**WHAT THE TASK ASKS**
Beginning with the first line and ending with the one containing "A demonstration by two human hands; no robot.", copy the lines of the listing below exactly; omit everything else.

**SUPPLIED ENTRIES**
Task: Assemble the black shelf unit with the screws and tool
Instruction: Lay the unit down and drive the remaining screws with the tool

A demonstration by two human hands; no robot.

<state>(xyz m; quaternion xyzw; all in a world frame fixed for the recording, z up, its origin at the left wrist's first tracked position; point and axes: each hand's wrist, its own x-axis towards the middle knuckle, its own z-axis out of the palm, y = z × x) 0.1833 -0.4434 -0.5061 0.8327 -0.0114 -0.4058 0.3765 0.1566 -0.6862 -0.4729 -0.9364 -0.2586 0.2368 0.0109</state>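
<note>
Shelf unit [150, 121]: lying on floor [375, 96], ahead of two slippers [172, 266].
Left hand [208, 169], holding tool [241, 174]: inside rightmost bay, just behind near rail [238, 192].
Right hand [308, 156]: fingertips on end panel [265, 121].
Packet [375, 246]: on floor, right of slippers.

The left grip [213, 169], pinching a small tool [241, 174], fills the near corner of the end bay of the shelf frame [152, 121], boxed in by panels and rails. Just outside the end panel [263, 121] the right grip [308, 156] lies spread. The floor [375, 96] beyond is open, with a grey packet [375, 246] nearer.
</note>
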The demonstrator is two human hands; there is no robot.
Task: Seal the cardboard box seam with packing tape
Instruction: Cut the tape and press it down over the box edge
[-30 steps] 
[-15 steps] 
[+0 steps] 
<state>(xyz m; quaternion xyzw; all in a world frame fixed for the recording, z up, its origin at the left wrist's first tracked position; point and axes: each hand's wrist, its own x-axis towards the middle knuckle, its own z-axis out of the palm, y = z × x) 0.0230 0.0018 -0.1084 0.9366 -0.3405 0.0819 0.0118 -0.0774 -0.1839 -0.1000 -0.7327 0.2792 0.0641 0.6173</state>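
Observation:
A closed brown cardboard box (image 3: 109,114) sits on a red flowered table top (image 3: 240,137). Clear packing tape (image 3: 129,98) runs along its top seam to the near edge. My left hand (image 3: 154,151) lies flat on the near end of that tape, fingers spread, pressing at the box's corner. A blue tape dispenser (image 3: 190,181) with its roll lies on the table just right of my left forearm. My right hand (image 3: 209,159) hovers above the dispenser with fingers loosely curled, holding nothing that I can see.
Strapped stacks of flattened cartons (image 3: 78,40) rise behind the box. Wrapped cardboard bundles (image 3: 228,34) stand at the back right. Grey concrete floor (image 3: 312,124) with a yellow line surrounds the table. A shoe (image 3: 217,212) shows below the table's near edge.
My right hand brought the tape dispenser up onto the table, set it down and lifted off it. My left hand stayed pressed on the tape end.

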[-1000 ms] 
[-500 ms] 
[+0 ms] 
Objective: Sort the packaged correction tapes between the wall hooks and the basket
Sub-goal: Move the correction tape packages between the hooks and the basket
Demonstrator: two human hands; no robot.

**COMPLETED TASK**
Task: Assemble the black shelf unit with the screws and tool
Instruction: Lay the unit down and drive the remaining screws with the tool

A demonstration by two human hands; no robot.

The answer has been given in its entirety.